Beijing cracks down on digital scalpers

Beijing has started a crackdown on scalpers who use digital devices to hoard hospital registration slots as the winter season has seen a spike in people with respiratory diseases.

The Beijing

Municipal Health Commission as well as economy and information technology authorities have worked with online hospital security teams to crack down on scalpers who resell registration slots for higher prices, according to a recent release from the commission.

The authorities have upgraded their technology to counter the scalpers' technology, while also improved the registration system of hospitals and booking via phones.

They have also made efforts to close loopholes and monitor online information and patients' complaints to locate the scalpers as soon as possible.

The city will build a scalper information base shared among all hospitals in Beijing to prevent such behavior.

Twelve major hospitals and the booking hotline 114 have shared their information of 954 suspected scalpers.

Meanwhile, public security authorities have combed through more than 600,000 reports and found 134 hospital scalpers.

The commission will continue to regulate such behavior and make it more convenient for people to get treatment at hospitals. It also called on citizens to boycott getting slots from scalpers.

According to Haibao News, the Children's Hospital of Capital Institute of Pediatrics only offers online and hotline booking of slots, and there are not many left.

A parent told the outlet that she had to constantly pay attention to the booking platforms and see if there are any people giving up their slots to increase the chances.

According to China Central Television, major hospitals in Beijing have seen large numbers of children with respiratory disease for more than a month caused mainly by the flu, adenovirus and mycoplasma pneumonia.

Guo Lingyun, a doctor at Beijing Children's Hospital of Capital Medical University, said the hospital has many patients and it has made efforts to improve its efficiency.

Doctors have also worked extra at night to see patients through online hospitals, she said.

Due to the large number of patients, the hospital has called on parents to send their children to community hospitals or lower-level hospitals if they are still in the early stages of disease.
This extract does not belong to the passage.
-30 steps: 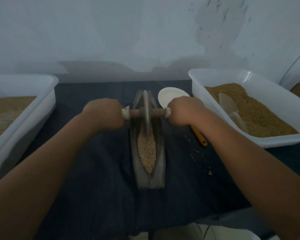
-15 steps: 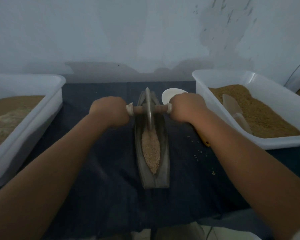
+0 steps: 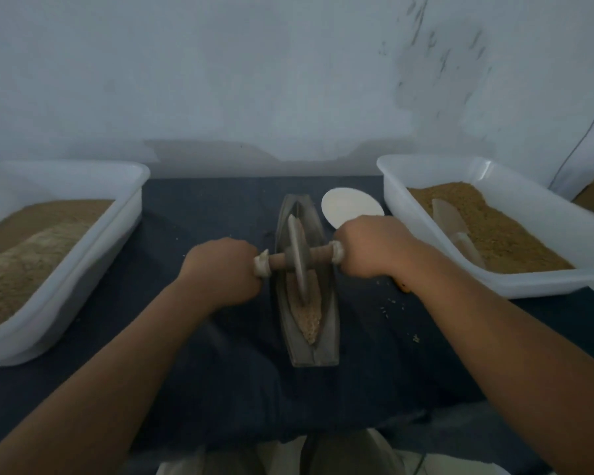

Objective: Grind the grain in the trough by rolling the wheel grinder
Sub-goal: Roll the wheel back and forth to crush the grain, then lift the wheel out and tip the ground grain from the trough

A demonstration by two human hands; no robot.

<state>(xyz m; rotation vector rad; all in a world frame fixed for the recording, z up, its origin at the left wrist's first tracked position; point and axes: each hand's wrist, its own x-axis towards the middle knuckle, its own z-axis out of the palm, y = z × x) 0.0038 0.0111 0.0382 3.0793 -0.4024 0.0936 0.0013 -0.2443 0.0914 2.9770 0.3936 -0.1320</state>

Parents should also refrain from sending their children to hospitals multiple times in case of re-infection in the closed environment, the hospital said.

Zhao Chengsong, vice-president of Beijing Children's Hospital of Capital Medical University, said all general hospitals in the city can treat children with respiratory disease and the medicines are also highly accessible, so parents do not need to be too anxious.

He told Beijing Youth Daily that the city has 242 hospitals offering online treatment, and it is more convenient for working parents to use such services after they get off work, which can also improve efficiency.